A patient has developed signs and symptoms of septic shock following a urinary tract infection one week ago.
The healthcare provider has prescribed a sepsis protocol to be initiated.
Which intervention should the nurse prioritize in the plan of care?
Keep the head of the bed raised 45 degrees.
Assess the warmth of the extremities.
Maintain strict intake and output records.

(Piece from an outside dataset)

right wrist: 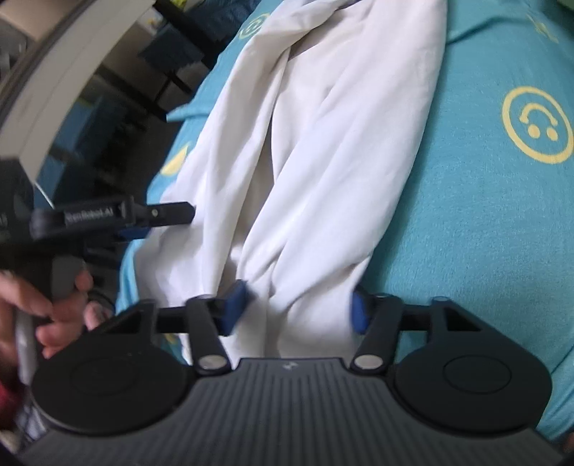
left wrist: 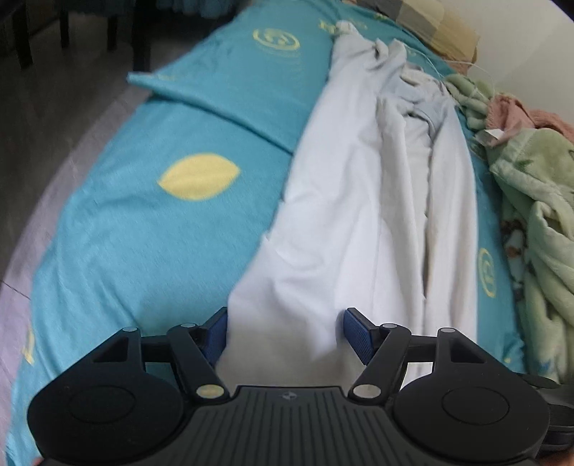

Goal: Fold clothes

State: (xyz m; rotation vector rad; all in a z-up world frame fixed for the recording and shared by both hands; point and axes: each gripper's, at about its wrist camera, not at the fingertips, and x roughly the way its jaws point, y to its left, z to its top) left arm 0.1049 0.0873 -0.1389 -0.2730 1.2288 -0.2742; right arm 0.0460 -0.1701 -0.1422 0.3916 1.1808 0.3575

Monitor the patient’s blood glucose level.
The Correct Answer is C
Choice A rationale
Keeping the head of the bed raised 45 degrees is a common practice in intensive care units to prevent aspiration pneumonia. However, in the context of septic shock, this intervention is not the highest priority.
Choice B rationale
Assessing the warmth of the extremities can provide information about peripheral perfusion. Cold extremities may indicate poor perfusion, a common symptom in septic shock. However, this is not the most critical intervention in the management of septic shock.
Choice C rationale
Maintaining strict intake and output records is crucial in the management of septic shock. Fluid balance is a key component of sepsis management. Monitoring fluid balance helps ensure that the patient is adequately hydrated, which is essential for maintaining blood pressure and organ perfusion.
Choice D rationale
Monitoring the patient’s blood glucose level is important, especially if the patient is receiving insulin or has a history of diabetes. However, in the context of septic shock, this is not the highest priority.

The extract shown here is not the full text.